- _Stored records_

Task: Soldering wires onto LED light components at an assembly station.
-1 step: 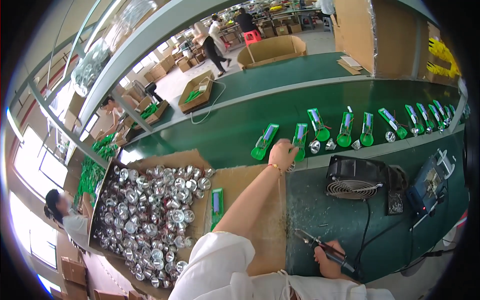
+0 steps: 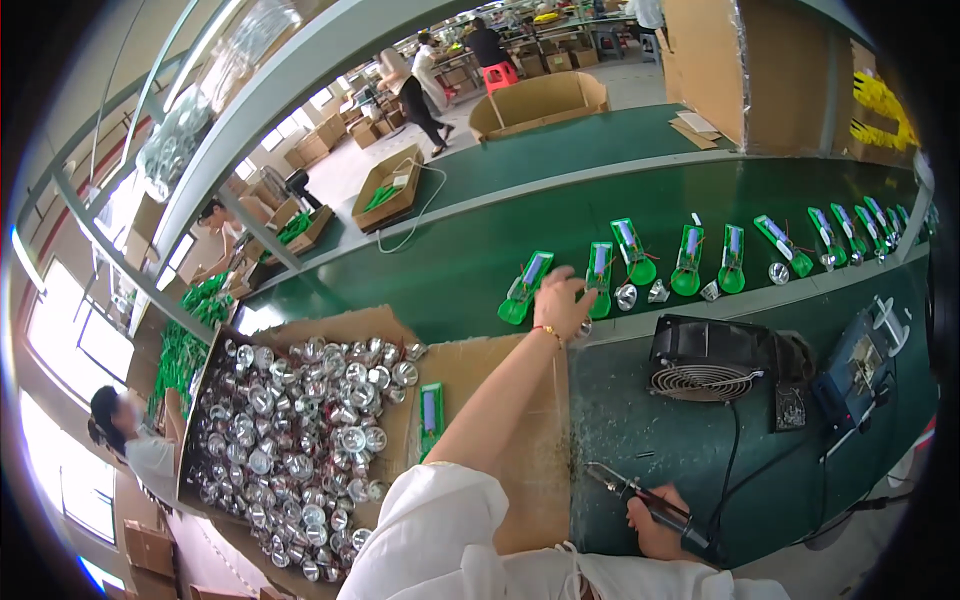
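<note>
My left hand [image 2: 562, 303] reaches over the green belt, fingers spread and nothing seen in them. It hovers beside the leftmost green plastic casing [image 2: 516, 306], which carries a pale purple cell. Just right of the fingers lies another green casing [image 2: 600, 268]; a silver reflector cup [image 2: 584, 326] peeks out by the wrist. My right hand [image 2: 658, 525] is closed around the handle of a soldering iron [image 2: 628, 489], its tip pointing left above the green bench. A single casing [image 2: 431, 415] lies on cardboard left of my left forearm.
A cardboard box [image 2: 395, 322] full of silver reflector cups stands at left. More casings and cups line the belt [image 2: 450, 290] to the right. A black fan [image 2: 705, 355] and a blue soldering station [image 2: 838, 395] with cords occupy the right bench. Two people work at left.
My left hand's fingers have spread apart, and the leftmost casing beside them sits slightly farther left. The right hand keeps its hold on the soldering iron. A person walking in the background has moved slightly.
</note>
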A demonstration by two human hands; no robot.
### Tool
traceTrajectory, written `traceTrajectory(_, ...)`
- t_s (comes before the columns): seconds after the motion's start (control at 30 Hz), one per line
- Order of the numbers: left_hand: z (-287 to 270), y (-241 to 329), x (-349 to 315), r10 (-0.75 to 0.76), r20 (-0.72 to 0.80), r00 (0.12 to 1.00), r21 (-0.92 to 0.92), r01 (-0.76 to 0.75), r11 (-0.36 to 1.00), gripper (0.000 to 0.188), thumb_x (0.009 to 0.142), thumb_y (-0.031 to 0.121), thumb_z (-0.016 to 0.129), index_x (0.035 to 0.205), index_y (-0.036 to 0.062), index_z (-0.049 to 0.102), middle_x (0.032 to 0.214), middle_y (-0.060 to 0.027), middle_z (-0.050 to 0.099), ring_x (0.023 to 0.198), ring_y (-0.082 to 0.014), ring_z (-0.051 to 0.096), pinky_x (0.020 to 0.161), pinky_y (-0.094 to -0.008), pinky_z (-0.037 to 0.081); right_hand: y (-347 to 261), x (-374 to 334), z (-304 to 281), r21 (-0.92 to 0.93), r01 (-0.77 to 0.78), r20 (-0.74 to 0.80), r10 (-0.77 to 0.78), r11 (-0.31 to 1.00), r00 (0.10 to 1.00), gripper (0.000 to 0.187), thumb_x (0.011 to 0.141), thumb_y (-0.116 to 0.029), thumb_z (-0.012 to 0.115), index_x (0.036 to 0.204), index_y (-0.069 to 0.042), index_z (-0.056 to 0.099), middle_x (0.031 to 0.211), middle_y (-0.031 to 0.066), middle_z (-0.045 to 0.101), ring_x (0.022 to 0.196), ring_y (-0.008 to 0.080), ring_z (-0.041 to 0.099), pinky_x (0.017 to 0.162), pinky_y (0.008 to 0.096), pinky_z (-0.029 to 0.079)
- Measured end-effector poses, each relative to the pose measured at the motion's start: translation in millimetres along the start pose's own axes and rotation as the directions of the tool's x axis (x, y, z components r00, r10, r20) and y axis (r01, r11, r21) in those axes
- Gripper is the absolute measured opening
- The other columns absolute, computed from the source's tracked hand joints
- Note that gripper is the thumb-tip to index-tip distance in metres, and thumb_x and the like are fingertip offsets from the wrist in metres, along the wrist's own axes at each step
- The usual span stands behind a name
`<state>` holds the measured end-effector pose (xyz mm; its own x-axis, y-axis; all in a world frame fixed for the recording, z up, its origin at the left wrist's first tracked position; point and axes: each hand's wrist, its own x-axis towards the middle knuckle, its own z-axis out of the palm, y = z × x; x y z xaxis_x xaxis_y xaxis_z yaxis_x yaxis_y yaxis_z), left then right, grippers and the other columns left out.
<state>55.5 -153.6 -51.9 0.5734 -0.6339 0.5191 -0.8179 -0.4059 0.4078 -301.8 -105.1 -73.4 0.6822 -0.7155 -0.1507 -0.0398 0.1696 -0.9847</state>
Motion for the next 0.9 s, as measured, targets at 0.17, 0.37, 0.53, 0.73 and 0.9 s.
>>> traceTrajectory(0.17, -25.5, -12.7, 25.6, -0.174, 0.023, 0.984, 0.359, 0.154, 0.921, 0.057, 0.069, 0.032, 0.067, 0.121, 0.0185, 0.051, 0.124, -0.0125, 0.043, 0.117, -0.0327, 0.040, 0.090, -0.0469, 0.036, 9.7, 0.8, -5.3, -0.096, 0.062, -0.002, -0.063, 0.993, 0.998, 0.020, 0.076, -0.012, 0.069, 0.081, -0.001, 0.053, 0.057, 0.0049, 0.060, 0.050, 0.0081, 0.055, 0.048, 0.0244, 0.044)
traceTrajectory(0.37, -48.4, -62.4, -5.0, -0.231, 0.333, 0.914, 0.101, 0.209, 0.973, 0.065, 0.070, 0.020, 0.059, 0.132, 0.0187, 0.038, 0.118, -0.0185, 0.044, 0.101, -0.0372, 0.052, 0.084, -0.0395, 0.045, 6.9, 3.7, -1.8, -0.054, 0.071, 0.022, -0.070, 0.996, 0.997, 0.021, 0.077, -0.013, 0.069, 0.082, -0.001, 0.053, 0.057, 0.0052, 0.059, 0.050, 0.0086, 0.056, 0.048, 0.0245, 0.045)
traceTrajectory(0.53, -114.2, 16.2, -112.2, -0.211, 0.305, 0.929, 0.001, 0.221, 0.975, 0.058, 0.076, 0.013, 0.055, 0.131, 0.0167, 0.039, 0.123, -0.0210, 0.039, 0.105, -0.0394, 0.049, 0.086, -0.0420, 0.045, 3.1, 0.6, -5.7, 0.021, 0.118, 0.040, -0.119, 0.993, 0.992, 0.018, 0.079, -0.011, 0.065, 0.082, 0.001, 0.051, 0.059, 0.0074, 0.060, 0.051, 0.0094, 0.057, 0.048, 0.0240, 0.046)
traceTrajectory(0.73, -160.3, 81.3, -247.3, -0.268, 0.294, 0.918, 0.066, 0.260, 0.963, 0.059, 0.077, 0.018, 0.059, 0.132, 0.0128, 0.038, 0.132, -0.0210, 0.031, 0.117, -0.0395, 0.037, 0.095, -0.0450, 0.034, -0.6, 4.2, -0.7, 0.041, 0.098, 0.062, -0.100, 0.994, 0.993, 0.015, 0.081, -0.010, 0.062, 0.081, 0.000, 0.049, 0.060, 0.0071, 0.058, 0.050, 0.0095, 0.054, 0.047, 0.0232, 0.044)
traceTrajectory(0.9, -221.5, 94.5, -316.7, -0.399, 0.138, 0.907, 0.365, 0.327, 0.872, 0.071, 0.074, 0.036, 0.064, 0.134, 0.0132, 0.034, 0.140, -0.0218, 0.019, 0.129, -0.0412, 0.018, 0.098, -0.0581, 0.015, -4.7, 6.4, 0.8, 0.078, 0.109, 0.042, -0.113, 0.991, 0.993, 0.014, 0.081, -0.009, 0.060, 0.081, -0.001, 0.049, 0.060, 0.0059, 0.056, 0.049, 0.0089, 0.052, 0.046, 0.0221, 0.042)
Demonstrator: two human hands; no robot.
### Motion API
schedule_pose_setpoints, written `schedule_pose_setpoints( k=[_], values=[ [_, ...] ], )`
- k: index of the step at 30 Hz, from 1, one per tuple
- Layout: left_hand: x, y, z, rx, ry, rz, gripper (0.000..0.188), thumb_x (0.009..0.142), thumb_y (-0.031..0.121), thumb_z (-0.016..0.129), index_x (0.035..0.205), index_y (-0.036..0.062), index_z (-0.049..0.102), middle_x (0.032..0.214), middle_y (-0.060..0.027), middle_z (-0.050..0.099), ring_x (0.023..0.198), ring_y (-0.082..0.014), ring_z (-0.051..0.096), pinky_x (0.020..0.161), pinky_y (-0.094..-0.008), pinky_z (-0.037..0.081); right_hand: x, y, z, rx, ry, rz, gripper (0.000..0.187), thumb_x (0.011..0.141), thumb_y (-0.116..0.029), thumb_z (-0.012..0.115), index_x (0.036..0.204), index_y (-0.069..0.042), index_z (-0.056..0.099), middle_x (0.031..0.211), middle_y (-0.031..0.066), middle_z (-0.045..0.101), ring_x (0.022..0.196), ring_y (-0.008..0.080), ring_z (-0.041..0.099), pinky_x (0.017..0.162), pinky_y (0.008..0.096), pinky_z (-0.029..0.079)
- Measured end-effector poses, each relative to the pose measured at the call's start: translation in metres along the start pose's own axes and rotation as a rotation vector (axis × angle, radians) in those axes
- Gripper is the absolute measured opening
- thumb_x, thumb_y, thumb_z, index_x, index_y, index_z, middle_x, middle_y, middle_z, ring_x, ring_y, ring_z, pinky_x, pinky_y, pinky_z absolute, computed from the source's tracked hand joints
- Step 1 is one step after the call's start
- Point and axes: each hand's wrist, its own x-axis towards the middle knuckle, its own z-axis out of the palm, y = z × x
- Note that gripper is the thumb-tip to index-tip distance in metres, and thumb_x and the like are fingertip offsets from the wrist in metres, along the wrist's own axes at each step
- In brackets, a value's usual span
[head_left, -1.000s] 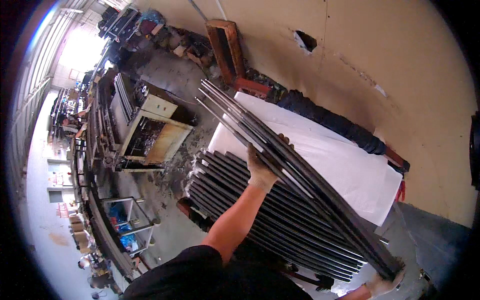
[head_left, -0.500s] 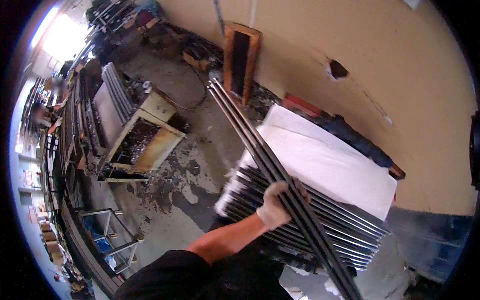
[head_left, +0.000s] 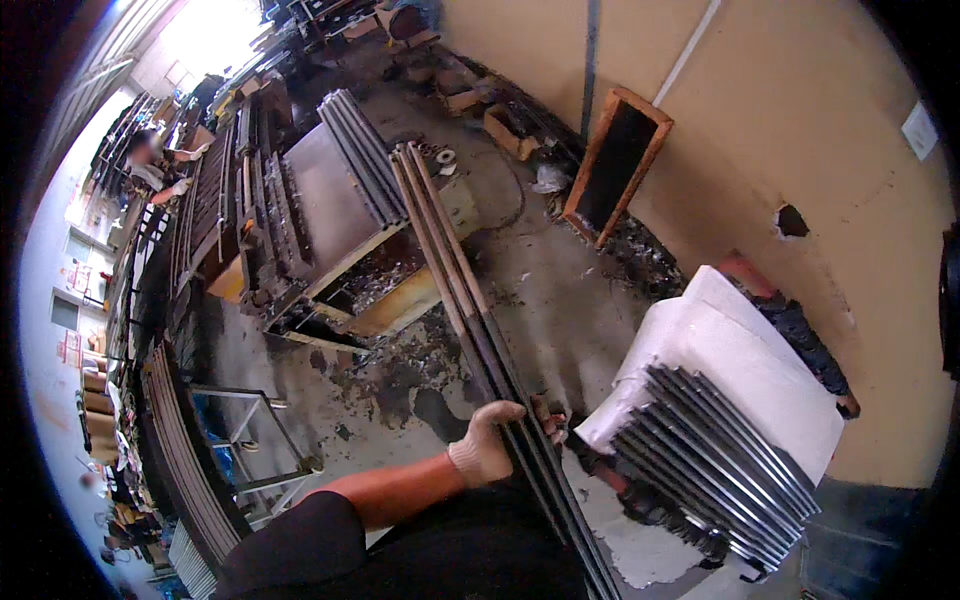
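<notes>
My left hand point(head_left: 484, 446), in a pale knit glove, is wrapped around a bundle of long, dark metal bars point(head_left: 478, 330). Fingertips show past the bundle's far side. The bars slant from upper left down to the bottom edge, their far ends near a metal-topped bench point(head_left: 318, 205). On that bench lie several similar grey bars point(head_left: 358, 150). To the right of my hand, a row of shiny metal bars point(head_left: 710, 460) rests on white padding sheet point(head_left: 745, 360). My right hand is out of the picture.
A wheeled metal frame cart point(head_left: 262, 440) stands at the left, by a stack of long brown strips point(head_left: 185, 430). A wood-framed dark panel point(head_left: 618, 165) leans against the tan wall point(head_left: 740, 120). Cardboard boxes point(head_left: 512, 135) sit along it. A co-worker point(head_left: 155, 165) is far left.
The view has turned left. My left hand has carried the bars away from the padded pile, leftward toward the bench, still gripping them.
</notes>
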Motion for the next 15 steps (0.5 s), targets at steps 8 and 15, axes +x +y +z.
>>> schedule_pose_setpoints(
  k=[8,15],
  values=[
    [-0.083,0.095,-0.113,0.024,0.206,0.146,0.026,0.09,0.022,0.067,0.109,0.0041,0.07,0.108,-0.0126,0.071,0.111,-0.0343,0.067,0.113,-0.0575,0.052,-0.126,0.041,0.021,0.095,-0.077,0.06,0.015,0.086,-0.029,0.086,0.083,-0.017,0.078,0.08,0.0007,0.078,0.074,0.0228,0.076,0.065,0.0413,0.059],
    [-0.126,0.232,-0.209,-0.011,0.395,0.111,0.025,0.094,0.022,0.067,0.111,0.0053,0.073,0.111,-0.0133,0.073,0.11,-0.0369,0.068,0.109,-0.0568,0.054,-0.258,-0.023,0.098,0.032,-0.096,0.019,0.018,0.085,-0.032,0.088,0.084,-0.017,0.078,0.081,0.0012,0.078,0.075,0.0233,0.077,0.066,0.0423,0.06]
  ],
)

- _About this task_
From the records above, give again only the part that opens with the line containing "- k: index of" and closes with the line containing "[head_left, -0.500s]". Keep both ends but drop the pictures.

- _The completed task_
- k: index of the step at 30 Hz, from 1, one per tuple
- Layout: left_hand: x, y, z, rx, ry, rz, gripper (0.000..0.188), thumb_x (0.009..0.142), thumb_y (-0.031..0.121), thumb_z (-0.016..0.129), index_x (0.035..0.205), index_y (-0.036..0.062), index_z (-0.049..0.102), middle_x (0.032..0.214), middle_y (-0.060..0.027), middle_z (-0.050..0.099), ring_x (0.023..0.198), ring_y (-0.082..0.014), ring_z (-0.051..0.096), pinky_x (0.020..0.161), pinky_y (-0.094..-0.008), pinky_z (-0.037..0.081); right_hand: x, y, z, rx, ry, rz, gripper (0.000..0.187), thumb_x (0.011..0.141), thumb_y (-0.116..0.029), thumb_z (-0.012..0.115), index_x (0.036..0.204), index_y (-0.069..0.042), index_z (-0.056..0.099), middle_x (0.031..0.211), middle_y (-0.031..0.066), middle_z (-0.045..0.101), ring_x (0.022..0.196), ring_y (-0.008..0.080), ring_z (-0.041..0.099), pinky_x (0.017..0.162), pinky_y (0.008..0.096), pinky_z (-0.029..0.079)
- Measured end-effector poses, each relative to the pose measured at the call's start: translation in metres along the start pose's own axes and rotation as a rotation vector (axis × angle, radians) in those axes
- Gripper is the absolute measured opening
- thumb_x, thumb_y, thumb_z, index_x, index_y, index_z, middle_x, middle_y, middle_z, ring_x, ring_y, ring_z, pinky_x, pinky_y, pinky_z absolute, computed from the source's tracked hand joints
- Step 1 is one step after the call's start
- Point and axes: each hand's wrist, its own x-axis towards the middle knuckle, its own z-axis out of the palm, y = z × x
- Note that gripper is the thumb-tip to index-tip distance in metres, and thumb_x and the like are fingertip offsets from the wrist in metres, along the wrist's own axes at each step
- In brackets, a value's usual span
[head_left, -1.000s] 
[head_left, -0.500s] 

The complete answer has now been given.